WORK ITEM: Using the entries that follow, transcribe only the lines from the line with "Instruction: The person" to the line with "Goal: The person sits", both included, exactly as they stand and without pictures.

Excerpts from a dataset:
'''

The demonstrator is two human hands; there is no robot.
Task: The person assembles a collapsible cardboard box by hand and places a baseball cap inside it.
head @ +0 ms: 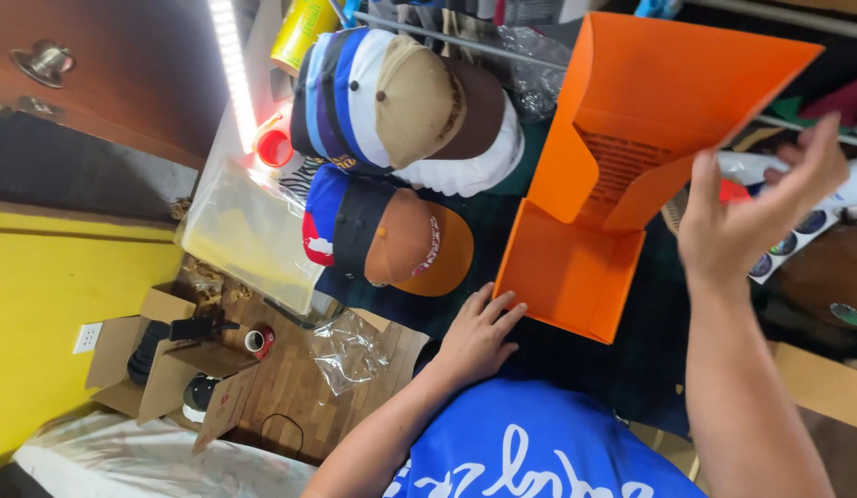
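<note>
Floor at far left: yellow wall with a white outlet (87,337), open cardboard box (161,369) on the wood floor holding dark items, small red-and-white can (260,341) just beside it, crumpled clear plastic bag (347,350) further right. White sheeting along the bottom edge.

Above that, a clear plastic bin lid (248,231) rests at the surface edge, red cup (274,146) near its top, lit LED strip (232,65) running up from there.

Centre-left on the dark green surface (488,231): two stacks of caps. Upper stack (410,111) is navy, blue, white, tan and brown caps nested together. Lower stack (391,235) is blue, black and an orange-brown cap outermost.

Left hand (476,337) lies flat on the surface, fingers spread and open, gripping nothing. Fingertips sit just beside the near corner of the orange box (568,272); cannot tell if they touch it.

Orange box stands open on the surface right of the lower cap stack. Its tall lid flap (668,101) is raised and tilted back, with printed text on an inner panel.

Right hand (751,217) is raised right of the flap, fingers loosely curled and open, holding nothing. It is close to the flap's right edge; contact not clear.

Blue shirt with white lettering (530,452) fills the bottom centre. Cardboard edge (820,378) at far right.
</note>
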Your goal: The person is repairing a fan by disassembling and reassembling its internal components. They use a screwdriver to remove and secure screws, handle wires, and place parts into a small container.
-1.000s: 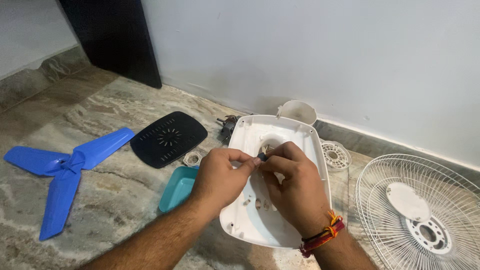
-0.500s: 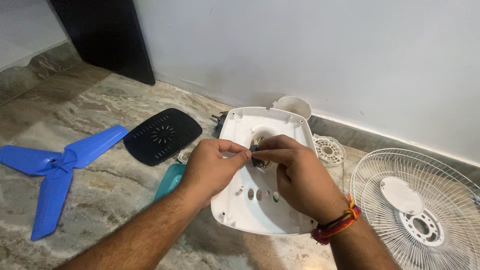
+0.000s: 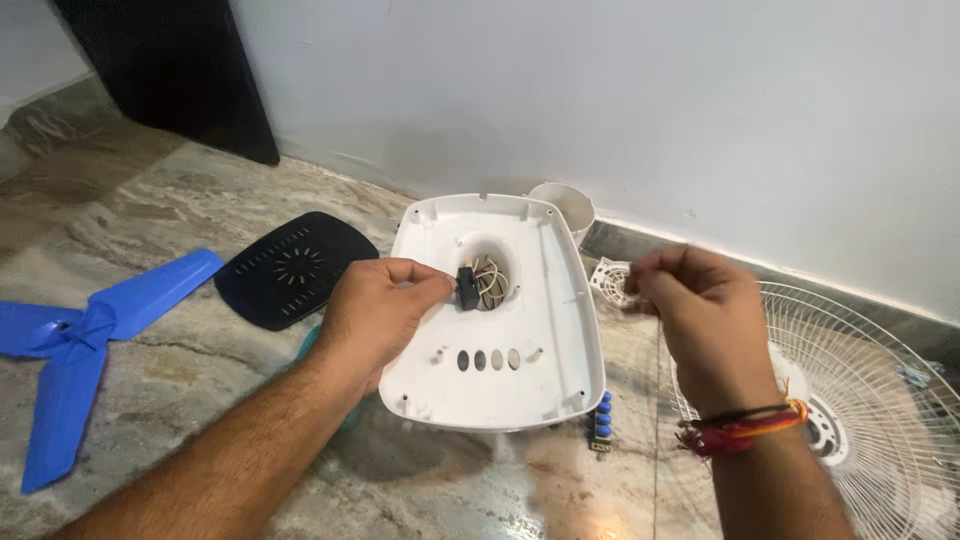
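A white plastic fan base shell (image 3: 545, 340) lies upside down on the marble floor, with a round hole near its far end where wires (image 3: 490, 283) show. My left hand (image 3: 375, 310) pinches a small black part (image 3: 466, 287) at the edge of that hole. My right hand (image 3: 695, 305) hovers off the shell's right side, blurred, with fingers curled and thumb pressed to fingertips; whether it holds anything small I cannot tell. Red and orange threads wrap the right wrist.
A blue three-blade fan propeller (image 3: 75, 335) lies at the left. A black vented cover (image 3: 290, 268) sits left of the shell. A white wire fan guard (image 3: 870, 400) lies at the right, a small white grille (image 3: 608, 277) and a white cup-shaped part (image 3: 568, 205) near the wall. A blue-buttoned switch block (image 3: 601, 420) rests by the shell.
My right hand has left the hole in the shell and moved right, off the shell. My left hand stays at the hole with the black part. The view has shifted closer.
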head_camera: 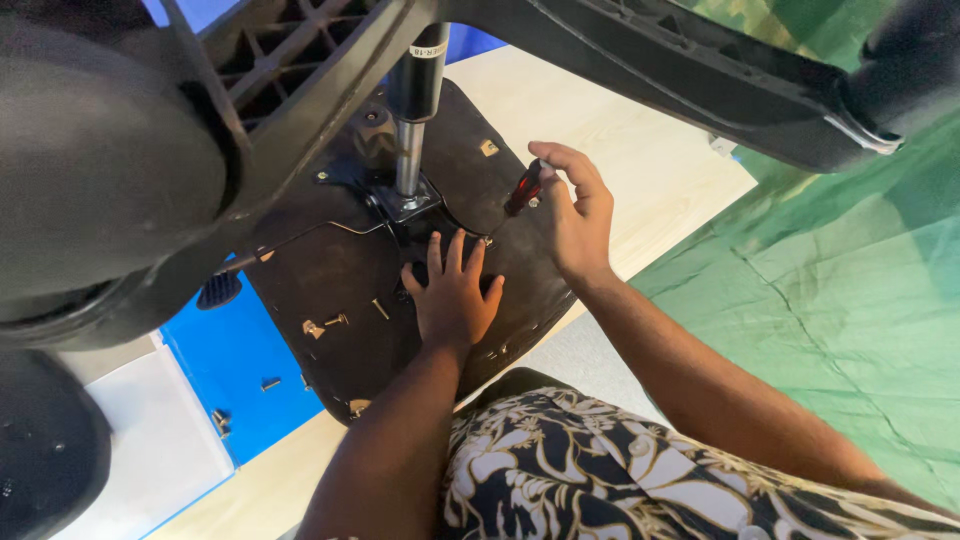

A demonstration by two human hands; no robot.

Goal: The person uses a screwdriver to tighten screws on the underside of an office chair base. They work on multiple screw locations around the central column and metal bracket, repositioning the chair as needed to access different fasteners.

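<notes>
Between the thumb and curled fingers of the right hand [575,215] sits a screwdriver with a dark red and black handle [523,188], pinched near its top and tilted so the thin metal shaft runs down and toward the left hand; its tip meets the surface just beside that hand's fingertips. Whether the tip sits in a screw head cannot be told. Just below and to the left of this grip, the left hand [452,295] lies flat, fingers spread and pressed palm-down on the dark brown underside of an upturned chair seat [340,285]; it holds nothing.

Beyond the fingertips of both hands, a black metal mounting plate [400,200] is fixed to the seat, and a shiny steel gas-lift cylinder with a black upper sleeve [412,110] rises from it. Above the grip, the black plastic legs of the chair base [640,60] spread across the top of the view.

Left of the flat hand, several loose brass-coloured screws [335,322] lie on the seat underside, well apart from the screwdriver. Farther left, a blue sheet [240,365] shows under the seat edge with a few more small screws on it. To the right of the grip lie a pale wooden board [640,160] and a green tarpaulin [850,290].
</notes>
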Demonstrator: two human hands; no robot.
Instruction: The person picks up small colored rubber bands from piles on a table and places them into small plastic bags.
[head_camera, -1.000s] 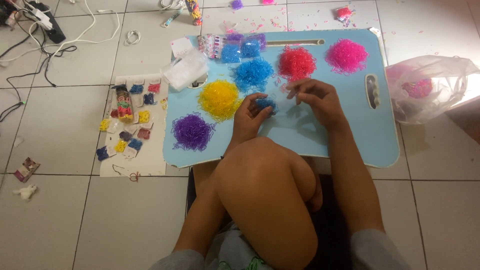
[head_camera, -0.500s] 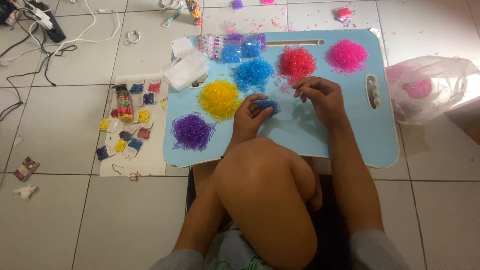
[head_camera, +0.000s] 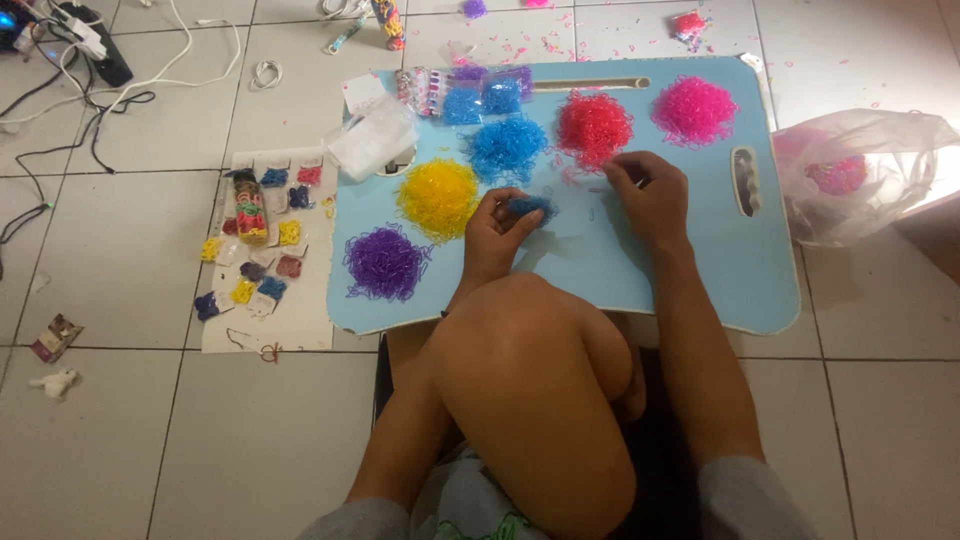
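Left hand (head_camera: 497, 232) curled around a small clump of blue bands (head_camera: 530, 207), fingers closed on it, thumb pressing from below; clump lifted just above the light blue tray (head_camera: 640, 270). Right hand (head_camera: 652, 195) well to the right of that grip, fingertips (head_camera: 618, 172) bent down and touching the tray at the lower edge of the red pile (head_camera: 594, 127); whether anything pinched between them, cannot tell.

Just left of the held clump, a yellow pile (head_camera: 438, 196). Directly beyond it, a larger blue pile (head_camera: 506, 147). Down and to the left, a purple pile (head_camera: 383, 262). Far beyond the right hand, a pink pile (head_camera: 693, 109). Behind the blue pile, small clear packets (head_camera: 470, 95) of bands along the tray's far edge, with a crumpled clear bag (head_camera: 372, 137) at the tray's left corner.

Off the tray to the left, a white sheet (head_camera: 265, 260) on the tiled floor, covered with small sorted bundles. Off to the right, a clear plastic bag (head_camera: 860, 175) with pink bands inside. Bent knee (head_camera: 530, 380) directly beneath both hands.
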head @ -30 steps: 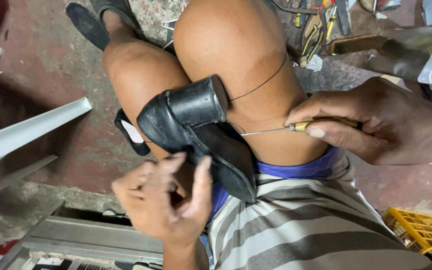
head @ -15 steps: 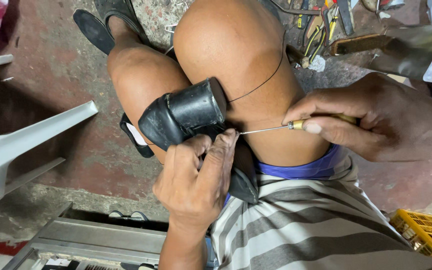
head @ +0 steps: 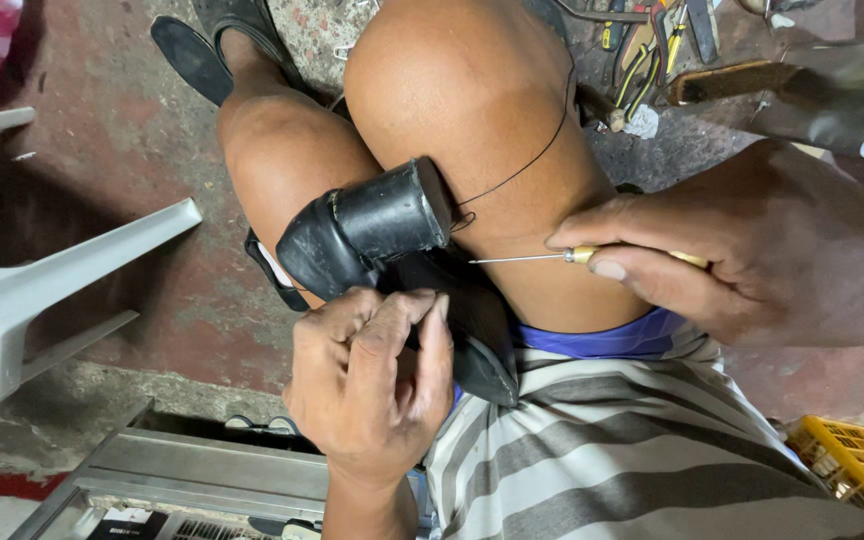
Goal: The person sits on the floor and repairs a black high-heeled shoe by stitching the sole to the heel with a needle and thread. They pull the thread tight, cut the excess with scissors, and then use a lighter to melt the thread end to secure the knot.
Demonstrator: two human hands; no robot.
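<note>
While the black heeled shoe (head: 392,270) is wedged between the knees at frame centre, stitching is judged under way, not finished (thread (head: 522,165) hangs loose); the left hand (head: 372,385) is closed on its sole edge; the right hand (head: 752,255), centre right, pinches an awl (head: 542,257), tip at the shoe.

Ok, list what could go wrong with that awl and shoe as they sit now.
1. The awl has its bare needle aimed at the black shoe wedged between bare knees; a slip could prick the thigh or the left hand gripping the sole.
2. The black thread lies slack across the knee and may tangle.
3. The right hand pinches the awl handle only; it could twist.
</note>
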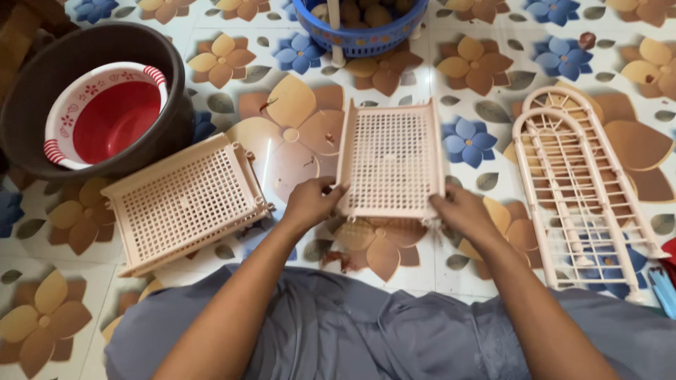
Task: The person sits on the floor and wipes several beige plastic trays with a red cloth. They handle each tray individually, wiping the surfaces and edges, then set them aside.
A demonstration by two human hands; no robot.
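the floor (211, 21) is covered with a pattern of tan and blue flowers. in the centre of the frame a beige perforated tray (391, 159) is held at its lower corners: the left hand (310, 204) and the right hand (461, 211) are pinching its near edge with curled fingers. a second tray (186, 200) is seen at the left, a beige rack (577, 183) at the right, a red bowl (105, 116) inside a dark tub (42, 77) at the upper left, and a blue basket (362, 35) at the top.
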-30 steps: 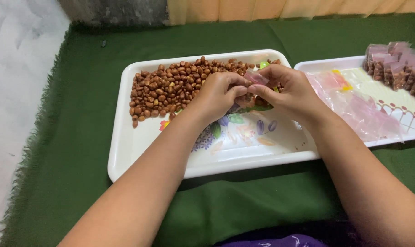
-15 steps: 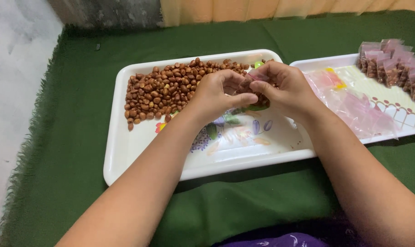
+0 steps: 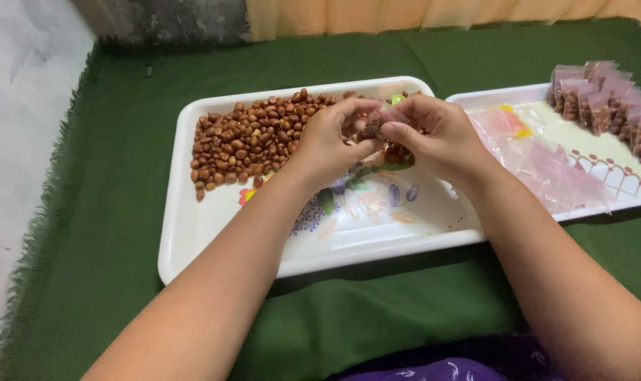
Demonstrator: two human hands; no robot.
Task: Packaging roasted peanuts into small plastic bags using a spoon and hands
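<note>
My left hand (image 3: 329, 141) and my right hand (image 3: 437, 137) meet above a white tray (image 3: 193, 240) with a flower print. Between their fingertips they pinch a small clear plastic packet (image 3: 378, 125) with brown peanuts in it. A heap of loose brown peanuts (image 3: 253, 137) lies on the tray's far left part, just left of my left hand. Part of the packet is hidden by my fingers.
A second white tray (image 3: 620, 176) at the right holds empty clear packets (image 3: 546, 162) and a row of filled peanut packets (image 3: 610, 102) at its far right. Both trays rest on a green cloth (image 3: 102, 176). A pale floor shows at the left.
The hands stay together over the tray, working the packet between the fingers; they have shifted only slightly. The view has moved a little.
</note>
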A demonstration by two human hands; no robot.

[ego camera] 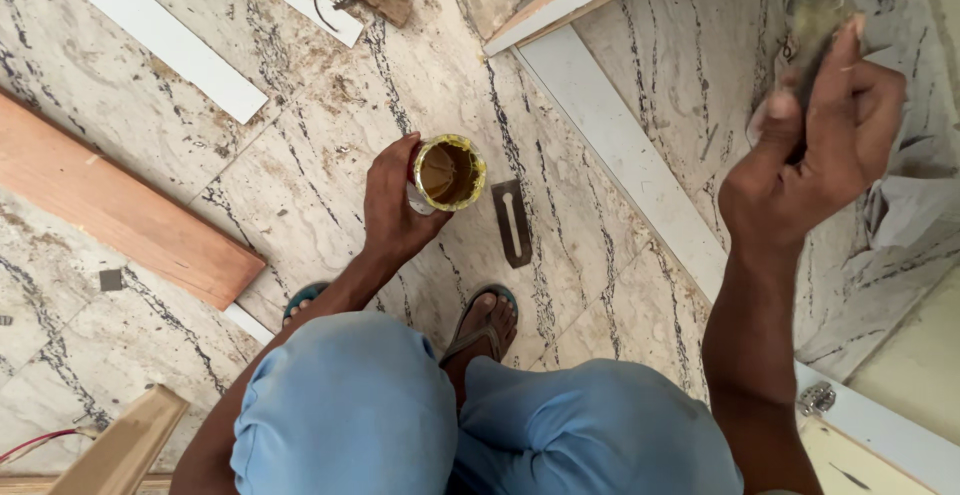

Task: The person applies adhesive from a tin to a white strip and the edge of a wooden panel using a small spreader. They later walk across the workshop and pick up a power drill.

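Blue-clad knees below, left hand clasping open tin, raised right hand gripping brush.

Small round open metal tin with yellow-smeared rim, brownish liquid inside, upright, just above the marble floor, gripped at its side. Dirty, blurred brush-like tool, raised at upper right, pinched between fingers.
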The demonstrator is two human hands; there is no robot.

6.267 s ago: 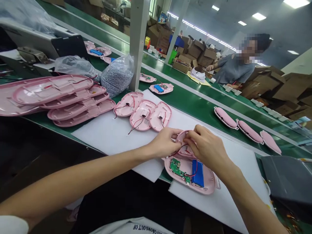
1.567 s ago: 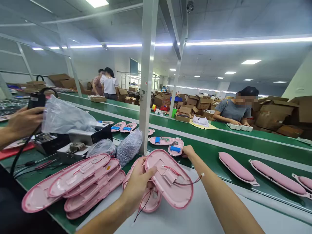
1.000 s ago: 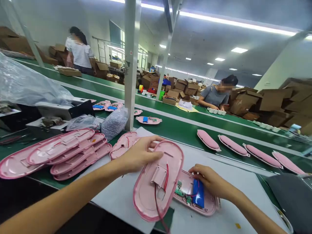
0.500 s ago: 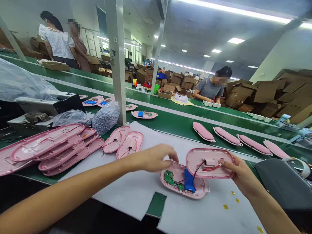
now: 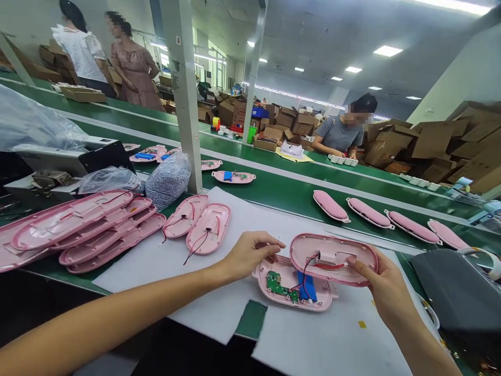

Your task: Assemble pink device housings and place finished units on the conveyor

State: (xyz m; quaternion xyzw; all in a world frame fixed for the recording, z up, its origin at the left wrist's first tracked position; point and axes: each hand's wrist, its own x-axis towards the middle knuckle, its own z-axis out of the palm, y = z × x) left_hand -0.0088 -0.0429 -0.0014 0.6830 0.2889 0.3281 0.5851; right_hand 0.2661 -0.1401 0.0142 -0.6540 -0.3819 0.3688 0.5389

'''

EXERCISE OUTPUT:
Instruction: The person picks up small colored rubber bands from piles on a table and places them into small plastic bags.
[head_camera, -1.000s] 
[head_camera, -0.500s] 
[head_camera, +0.000s] 
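Left hand (head_camera: 497, 232) curled around a small clump of blue bands (head_camera: 530, 207), fingers closed on it, thumb pressing from below; clump lifted just above the light blue tray (head_camera: 640, 270). Right hand (head_camera: 652, 195) well to the right of that grip, fingertips (head_camera: 618, 172) bent down and touching the tray at the lower edge of the red pile (head_camera: 594, 127); whether anything pinched between them, cannot tell.

Just left of the held clump, a yellow pile (head_camera: 438, 196). Directly beyond it, a larger blue pile (head_camera: 506, 147). Down and to the left, a purple pile (head_camera: 383, 262). Far beyond the right hand, a pink pile (head_camera: 693, 109). Behind the blue pile, small clear packets (head_camera: 470, 95) of bands along the tray's far edge, with a crumpled clear bag (head_camera: 372, 137) at the tray's left corner.

Off the tray to the left, a white sheet (head_camera: 265, 260) on the tiled floor, covered with small sorted bundles. Off to the right, a clear plastic bag (head_camera: 860, 175) with pink bands inside. Bent knee (head_camera: 530, 380) directly beneath both hands.
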head @ -30 steps: 
head @ -15 steps: 
head @ +0 steps: 
Goal: The person sits on the floor and repairs a black high-heeled shoe by stitching the sole to the heel with a needle and thread. They pull the thread tight, cut the excess with scissors, and then use a lighter to melt the thread end to secure the knot.

This concludes the exercise.